• [Required work]: Please reproduce the final stretch of the listing below: the line that contains "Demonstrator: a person" and all lines after it, verbatim, with nothing else.

• [The data]:
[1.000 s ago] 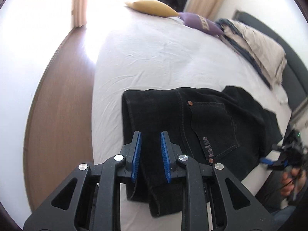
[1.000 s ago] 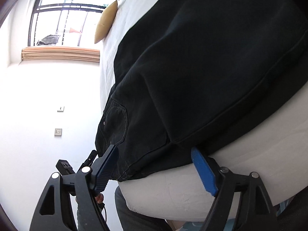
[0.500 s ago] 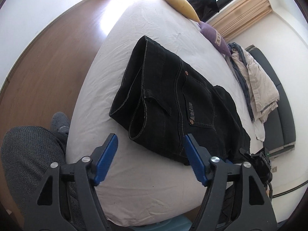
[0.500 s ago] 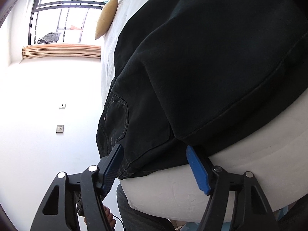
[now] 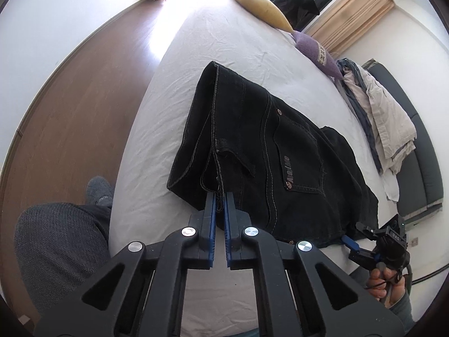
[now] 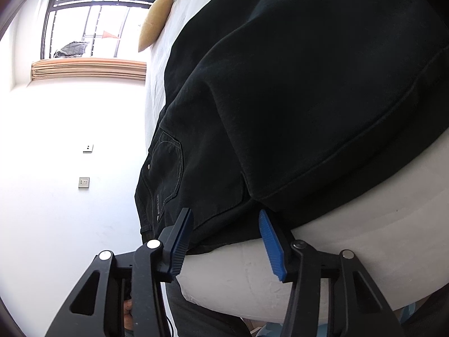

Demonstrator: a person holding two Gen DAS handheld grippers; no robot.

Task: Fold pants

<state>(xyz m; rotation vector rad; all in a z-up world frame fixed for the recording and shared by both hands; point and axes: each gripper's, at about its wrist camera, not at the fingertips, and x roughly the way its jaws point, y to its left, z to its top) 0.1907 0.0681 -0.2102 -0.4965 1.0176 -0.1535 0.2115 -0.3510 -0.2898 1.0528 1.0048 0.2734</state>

• [Solution for this task]:
Demonstrator: a person holding two Gen DAS handheld grippers; no robot.

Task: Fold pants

<state>(xyz m; rotation vector rad; all in a z-up world frame fixed for the recording and shared by both hands; point and axes: each gripper's, at about its wrist camera, not at the fingertips, and x roughly the way its jaws point, y to its left, z to its top) 0.1907 0.0681 -0.2102 -0.4965 1.0176 -0.1535 0.2115 -0.3510 -0.2898 1.0528 1.0048 0.2734</state>

That completes the output for this exercise.